_Task details_
What's needed is an exact retyping of the lines from the start of the listing up to and including the line with "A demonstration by", minus any pictures.

[Provided information — start]

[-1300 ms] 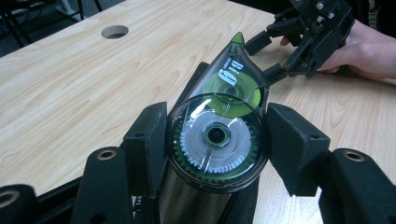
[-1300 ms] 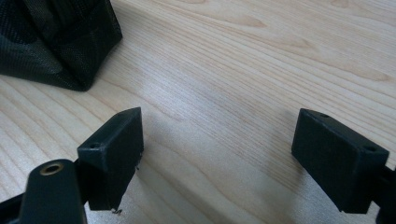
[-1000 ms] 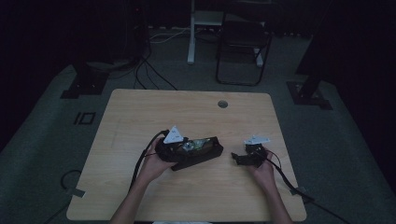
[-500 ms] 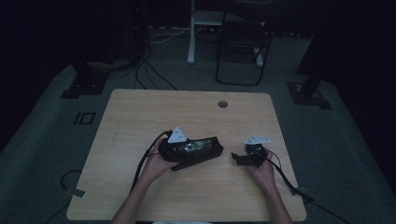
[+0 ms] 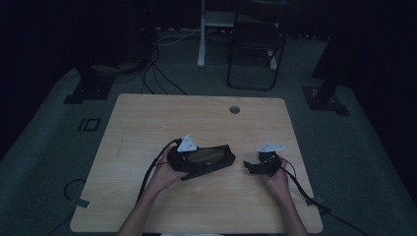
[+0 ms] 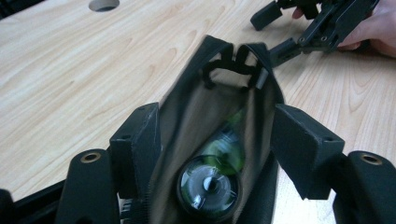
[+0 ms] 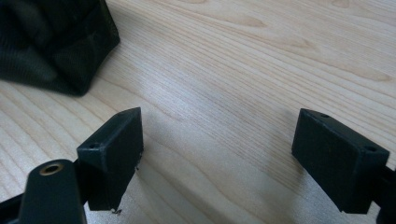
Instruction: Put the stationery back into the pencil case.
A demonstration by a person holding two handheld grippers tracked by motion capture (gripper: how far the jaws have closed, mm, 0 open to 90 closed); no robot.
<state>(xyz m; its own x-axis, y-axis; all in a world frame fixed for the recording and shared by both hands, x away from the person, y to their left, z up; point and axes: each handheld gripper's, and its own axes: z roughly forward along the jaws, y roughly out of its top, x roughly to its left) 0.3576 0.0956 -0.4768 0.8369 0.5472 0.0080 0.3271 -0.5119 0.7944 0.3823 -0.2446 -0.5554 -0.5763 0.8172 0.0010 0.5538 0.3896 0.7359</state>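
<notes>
From the high view I have the left gripper (image 5: 183,156) just left of the table's middle, its grey three-cornered plate on top, and the black pouch (image 5: 209,160) running out from it towards three o'clock on the wooden table (image 5: 162,118). In the left gripper view the pouch (image 6: 219,112) lies open-mouthed between my jaws, pointing to twelve o'clock, with its black buckle (image 6: 232,65) at the far end. Inside, near the mouth, sits a green bottle (image 6: 212,179), its round end towards the camera; the frame is blurred there, so I take it for a bottle rather than swear to it. My left jaws have just been opening with the pouch between them: the left pad lies against the fabric, while the right pad stands just off the pouch's edge, so I read this as a fairly wide stance, not a clamp.

The right gripper (image 5: 260,166) rests at about three o'clock from the pouch, near it but apart. In the right gripper view its jaws (image 7: 219,158) stand wide with bare wood between them, and a corner of the pouch (image 7: 56,42) shows at ten o'clock. The same gripper (image 6: 322,28) shows at one o'clock in the left gripper view, one jaw tip just beside the buckle end. The cable hole (image 5: 234,109) lies at twelve o'clock, well apart from everything
</notes>
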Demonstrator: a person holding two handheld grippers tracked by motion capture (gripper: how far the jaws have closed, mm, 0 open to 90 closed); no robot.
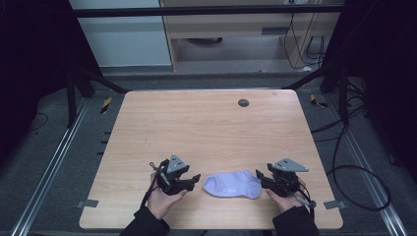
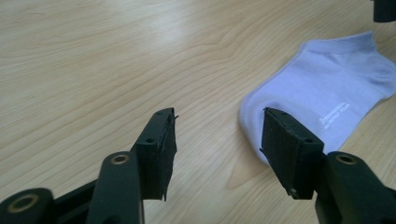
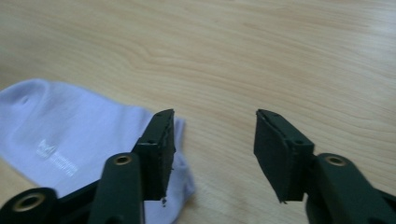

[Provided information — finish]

_Exercise result_
[-1300 ms] 
[-1300 ms] 
[-1000 ms] 
[-500 ms] 
[+0 ms] 
[+0 ms] 
[+0 ms] 
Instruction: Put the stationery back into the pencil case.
A demonstration by a person holding two handheld grippers tracked by motion capture (gripper: how far the jaws have closed, mm, 0 open to 90 closed); no robot.

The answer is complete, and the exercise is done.